- _DATA PROVIDED_:
++++++++++++++++++++
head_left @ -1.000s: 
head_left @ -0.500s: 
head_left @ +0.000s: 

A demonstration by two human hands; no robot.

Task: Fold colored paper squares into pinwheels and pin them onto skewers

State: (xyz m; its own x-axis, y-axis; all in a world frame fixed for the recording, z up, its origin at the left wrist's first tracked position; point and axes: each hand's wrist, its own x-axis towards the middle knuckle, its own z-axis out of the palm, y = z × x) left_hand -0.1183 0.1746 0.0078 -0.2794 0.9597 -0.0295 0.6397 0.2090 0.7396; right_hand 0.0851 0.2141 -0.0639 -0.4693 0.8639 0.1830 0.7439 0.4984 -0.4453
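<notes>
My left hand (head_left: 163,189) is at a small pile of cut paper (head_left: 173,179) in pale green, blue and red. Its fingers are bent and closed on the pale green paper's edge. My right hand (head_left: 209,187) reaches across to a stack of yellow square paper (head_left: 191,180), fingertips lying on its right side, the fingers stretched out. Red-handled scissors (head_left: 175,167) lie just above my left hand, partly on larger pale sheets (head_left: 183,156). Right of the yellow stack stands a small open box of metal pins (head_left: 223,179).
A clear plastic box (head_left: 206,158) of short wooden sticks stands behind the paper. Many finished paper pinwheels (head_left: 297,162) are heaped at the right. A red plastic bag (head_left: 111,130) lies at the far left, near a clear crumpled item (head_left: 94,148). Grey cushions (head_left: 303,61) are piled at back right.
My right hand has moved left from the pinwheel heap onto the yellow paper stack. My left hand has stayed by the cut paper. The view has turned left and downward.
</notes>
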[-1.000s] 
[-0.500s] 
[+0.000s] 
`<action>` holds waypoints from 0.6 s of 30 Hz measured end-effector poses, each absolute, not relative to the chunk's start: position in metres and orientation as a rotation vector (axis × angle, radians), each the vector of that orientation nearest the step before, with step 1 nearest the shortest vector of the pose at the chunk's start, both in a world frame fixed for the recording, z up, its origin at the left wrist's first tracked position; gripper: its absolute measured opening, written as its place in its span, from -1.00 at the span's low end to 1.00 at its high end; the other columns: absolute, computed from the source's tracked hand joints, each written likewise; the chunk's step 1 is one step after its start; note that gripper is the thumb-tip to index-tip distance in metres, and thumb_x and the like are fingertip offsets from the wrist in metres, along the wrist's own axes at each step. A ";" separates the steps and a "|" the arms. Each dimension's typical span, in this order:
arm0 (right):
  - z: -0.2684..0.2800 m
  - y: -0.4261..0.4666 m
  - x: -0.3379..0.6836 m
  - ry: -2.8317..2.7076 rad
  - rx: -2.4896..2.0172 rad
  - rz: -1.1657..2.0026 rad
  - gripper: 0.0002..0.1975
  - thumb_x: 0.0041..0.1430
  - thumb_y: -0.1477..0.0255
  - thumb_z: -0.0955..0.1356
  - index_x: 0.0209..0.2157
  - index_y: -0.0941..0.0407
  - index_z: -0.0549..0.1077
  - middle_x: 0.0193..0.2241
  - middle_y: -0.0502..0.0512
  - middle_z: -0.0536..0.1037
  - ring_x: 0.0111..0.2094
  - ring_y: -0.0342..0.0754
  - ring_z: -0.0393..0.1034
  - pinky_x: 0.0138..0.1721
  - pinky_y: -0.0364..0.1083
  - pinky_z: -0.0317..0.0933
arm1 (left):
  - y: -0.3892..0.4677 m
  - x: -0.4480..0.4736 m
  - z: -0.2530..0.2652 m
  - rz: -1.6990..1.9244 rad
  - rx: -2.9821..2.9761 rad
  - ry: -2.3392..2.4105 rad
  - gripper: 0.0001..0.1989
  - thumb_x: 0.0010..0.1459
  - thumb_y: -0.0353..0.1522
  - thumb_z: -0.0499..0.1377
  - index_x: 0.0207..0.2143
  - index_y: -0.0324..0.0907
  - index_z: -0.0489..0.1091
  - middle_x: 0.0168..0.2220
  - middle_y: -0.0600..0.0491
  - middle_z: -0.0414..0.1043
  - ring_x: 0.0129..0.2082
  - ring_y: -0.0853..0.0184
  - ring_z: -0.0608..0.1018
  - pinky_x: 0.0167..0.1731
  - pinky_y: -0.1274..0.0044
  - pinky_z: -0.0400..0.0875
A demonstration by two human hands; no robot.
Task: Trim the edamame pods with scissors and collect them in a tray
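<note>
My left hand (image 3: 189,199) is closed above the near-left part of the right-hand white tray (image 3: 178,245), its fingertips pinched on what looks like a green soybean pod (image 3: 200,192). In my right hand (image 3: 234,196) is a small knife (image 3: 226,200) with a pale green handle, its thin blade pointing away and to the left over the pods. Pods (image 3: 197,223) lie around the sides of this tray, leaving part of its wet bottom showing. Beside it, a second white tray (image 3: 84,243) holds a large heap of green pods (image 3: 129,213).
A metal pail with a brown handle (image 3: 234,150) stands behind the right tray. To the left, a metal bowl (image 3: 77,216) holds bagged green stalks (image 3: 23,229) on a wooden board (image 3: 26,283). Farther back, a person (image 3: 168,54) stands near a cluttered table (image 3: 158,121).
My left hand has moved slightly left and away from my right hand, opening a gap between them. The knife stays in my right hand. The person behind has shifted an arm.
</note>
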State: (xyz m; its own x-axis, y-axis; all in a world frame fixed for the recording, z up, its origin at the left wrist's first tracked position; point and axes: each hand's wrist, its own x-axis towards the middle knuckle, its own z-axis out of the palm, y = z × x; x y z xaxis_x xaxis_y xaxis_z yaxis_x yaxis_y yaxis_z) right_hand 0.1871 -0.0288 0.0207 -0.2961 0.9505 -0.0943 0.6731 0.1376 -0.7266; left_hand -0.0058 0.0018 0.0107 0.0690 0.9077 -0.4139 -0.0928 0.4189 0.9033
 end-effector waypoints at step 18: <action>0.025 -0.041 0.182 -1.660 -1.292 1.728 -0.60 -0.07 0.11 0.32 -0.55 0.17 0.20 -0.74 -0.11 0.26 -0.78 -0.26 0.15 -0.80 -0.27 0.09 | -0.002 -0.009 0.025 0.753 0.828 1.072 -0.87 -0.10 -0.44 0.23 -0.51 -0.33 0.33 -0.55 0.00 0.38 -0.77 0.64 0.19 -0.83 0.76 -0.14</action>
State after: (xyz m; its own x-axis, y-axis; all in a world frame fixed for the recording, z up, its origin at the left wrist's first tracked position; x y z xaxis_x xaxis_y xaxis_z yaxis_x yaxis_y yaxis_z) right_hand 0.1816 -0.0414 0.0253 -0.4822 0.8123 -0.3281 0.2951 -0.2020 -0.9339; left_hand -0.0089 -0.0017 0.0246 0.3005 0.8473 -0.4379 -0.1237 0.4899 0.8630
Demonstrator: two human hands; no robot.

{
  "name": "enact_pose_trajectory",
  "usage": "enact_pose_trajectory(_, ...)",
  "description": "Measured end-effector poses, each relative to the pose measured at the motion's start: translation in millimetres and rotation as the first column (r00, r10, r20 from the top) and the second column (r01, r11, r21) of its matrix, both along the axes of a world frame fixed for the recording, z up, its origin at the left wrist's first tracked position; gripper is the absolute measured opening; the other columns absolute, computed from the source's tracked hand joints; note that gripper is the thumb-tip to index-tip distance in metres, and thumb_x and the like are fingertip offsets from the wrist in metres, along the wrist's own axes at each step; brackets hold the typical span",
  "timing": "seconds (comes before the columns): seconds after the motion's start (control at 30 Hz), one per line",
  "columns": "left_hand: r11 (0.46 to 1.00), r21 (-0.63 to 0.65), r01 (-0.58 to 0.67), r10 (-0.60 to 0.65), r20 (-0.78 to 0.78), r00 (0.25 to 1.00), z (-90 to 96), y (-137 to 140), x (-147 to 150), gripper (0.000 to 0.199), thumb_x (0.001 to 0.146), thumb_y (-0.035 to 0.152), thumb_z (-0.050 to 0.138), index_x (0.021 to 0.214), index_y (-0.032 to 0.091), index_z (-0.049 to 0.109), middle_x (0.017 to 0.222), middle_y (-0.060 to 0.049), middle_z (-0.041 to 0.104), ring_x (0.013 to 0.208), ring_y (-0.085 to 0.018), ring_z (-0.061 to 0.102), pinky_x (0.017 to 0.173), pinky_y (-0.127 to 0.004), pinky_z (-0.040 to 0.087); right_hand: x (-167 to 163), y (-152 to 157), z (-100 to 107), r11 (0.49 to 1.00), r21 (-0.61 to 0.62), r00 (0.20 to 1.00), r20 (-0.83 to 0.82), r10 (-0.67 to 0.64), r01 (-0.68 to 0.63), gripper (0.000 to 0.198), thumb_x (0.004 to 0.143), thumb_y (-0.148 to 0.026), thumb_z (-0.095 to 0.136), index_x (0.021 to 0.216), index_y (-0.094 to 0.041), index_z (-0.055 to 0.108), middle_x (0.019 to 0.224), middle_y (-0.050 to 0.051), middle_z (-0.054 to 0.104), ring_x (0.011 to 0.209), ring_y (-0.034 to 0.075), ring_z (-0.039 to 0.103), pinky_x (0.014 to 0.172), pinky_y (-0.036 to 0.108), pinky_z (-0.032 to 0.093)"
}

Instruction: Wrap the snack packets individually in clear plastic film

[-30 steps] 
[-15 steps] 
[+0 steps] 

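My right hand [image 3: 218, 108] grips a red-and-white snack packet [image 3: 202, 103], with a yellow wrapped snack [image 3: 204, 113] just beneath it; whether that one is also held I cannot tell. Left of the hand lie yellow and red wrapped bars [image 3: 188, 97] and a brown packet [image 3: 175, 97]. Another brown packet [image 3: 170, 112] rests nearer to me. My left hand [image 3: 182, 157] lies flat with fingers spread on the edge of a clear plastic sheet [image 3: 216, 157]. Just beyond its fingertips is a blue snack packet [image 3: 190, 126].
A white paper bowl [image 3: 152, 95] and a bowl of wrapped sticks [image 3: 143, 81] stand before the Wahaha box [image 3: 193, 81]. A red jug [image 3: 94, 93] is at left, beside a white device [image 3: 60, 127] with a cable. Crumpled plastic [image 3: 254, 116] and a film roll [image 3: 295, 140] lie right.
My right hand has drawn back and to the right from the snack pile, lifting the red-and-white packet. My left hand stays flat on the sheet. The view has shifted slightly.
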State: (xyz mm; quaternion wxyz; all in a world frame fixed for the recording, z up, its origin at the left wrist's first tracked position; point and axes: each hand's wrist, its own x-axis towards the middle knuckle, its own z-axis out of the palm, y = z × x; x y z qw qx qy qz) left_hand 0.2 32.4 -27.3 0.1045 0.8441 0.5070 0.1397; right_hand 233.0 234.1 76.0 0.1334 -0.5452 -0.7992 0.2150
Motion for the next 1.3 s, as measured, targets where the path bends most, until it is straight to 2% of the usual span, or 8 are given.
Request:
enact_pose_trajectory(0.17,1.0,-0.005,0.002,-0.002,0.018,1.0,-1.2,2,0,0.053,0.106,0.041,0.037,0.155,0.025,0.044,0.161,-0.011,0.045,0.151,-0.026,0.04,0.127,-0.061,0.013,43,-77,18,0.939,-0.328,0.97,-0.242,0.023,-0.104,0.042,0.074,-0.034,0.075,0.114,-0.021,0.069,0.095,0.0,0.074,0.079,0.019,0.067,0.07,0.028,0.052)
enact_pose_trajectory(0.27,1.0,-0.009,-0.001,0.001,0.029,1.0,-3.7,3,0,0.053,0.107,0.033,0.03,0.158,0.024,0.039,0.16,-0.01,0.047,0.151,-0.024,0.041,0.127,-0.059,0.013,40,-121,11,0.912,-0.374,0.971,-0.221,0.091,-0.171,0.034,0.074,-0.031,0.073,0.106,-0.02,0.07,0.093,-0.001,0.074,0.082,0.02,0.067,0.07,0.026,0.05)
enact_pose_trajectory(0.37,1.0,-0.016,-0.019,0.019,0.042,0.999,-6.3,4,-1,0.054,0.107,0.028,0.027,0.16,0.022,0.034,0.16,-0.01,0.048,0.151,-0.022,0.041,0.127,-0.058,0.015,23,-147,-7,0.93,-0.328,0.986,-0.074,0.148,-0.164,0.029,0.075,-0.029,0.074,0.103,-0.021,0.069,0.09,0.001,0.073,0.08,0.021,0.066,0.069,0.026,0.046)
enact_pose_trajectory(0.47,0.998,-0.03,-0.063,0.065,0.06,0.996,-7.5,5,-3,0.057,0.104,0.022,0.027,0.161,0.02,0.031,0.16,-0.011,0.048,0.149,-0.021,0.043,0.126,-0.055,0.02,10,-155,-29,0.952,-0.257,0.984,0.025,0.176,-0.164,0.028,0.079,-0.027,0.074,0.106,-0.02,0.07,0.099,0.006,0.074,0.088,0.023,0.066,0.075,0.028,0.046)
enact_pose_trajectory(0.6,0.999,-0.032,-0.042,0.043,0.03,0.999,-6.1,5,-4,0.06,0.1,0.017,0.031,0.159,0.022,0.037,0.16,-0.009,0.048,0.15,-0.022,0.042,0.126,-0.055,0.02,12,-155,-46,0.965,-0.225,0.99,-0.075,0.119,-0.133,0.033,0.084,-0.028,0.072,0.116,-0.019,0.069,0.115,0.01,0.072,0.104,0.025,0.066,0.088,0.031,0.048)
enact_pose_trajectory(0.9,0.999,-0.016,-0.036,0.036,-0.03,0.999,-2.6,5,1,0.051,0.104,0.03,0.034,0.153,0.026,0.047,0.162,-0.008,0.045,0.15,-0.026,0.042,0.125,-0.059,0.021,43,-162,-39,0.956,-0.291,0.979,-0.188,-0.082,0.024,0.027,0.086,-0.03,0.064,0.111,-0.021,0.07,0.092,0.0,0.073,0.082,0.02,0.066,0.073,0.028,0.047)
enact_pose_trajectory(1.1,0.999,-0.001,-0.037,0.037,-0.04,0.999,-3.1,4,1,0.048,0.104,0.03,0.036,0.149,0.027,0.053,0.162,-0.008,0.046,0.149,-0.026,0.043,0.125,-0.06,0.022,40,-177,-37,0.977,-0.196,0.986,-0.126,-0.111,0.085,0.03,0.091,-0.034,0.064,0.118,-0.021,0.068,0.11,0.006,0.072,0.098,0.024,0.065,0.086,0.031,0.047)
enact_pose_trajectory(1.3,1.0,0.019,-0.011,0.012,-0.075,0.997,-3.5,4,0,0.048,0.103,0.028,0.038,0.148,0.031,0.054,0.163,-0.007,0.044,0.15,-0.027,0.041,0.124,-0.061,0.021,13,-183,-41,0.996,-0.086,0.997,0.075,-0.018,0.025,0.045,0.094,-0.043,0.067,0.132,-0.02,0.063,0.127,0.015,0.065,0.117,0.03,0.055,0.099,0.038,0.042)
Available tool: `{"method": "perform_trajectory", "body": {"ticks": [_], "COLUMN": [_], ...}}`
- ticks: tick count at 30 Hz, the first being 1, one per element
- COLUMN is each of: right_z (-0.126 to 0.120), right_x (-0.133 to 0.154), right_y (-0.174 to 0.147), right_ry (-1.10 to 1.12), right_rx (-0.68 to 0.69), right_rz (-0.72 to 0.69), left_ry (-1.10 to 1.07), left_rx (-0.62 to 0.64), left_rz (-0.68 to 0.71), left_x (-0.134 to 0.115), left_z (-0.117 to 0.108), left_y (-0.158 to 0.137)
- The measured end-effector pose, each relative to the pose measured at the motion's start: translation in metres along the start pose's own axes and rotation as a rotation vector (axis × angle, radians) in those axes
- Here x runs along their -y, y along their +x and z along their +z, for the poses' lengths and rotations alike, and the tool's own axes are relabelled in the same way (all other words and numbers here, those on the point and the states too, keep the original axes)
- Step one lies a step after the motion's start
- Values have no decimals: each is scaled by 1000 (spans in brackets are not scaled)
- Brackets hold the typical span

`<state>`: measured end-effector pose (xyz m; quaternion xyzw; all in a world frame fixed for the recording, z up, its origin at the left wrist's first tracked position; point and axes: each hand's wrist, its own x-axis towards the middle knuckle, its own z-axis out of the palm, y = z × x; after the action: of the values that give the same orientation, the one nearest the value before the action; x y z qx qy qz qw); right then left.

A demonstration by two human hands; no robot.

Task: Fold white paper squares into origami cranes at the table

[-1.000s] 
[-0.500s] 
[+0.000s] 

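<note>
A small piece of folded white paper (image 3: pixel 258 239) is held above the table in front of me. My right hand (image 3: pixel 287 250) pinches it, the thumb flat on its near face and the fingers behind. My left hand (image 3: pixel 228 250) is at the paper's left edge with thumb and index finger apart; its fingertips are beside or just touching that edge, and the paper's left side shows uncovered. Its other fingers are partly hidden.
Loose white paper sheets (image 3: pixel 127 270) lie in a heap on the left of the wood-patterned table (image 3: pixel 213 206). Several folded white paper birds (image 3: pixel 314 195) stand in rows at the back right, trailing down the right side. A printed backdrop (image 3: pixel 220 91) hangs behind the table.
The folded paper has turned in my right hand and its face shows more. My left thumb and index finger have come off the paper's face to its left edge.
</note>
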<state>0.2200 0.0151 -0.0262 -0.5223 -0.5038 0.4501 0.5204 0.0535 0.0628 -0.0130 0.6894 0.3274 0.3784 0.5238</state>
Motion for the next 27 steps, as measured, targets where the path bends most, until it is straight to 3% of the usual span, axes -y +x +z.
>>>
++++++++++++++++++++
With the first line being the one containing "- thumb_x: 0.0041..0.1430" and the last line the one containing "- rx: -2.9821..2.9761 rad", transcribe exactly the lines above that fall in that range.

- _TASK RESULT_:
  - thumb_x: 0.0041..0.1430
  - thumb_y: -0.1477..0.0255
  - thumb_z: -0.0955..0.1356
  - index_x: 0.0209..0.2157
  - index_y: -0.0941..0.0407
  - index_z: -0.0549..0.1077
  - middle_x: 0.0193..0.2241
  - middle_y: -0.0502..0.0512
  - middle_z: -0.0536..0.1037
  - ring_x: 0.0111..0.2094
  - ring_y: -0.0342..0.0754
  - ring_z: -0.0393..0.1034
  - pinky_x: 0.0138..0.1721
  - pinky_y: -0.0364..0.1083
  - pinky_z: -0.0317..0.0933
arm1 (left):
  - y: -0.3892..0.4677 m
  - x: -0.4480..0.4736 m
  - z: -0.2530..0.2652 m
  - rz: -1.6990..1.9244 rad
  - rx: -2.9821..2.9761 rad

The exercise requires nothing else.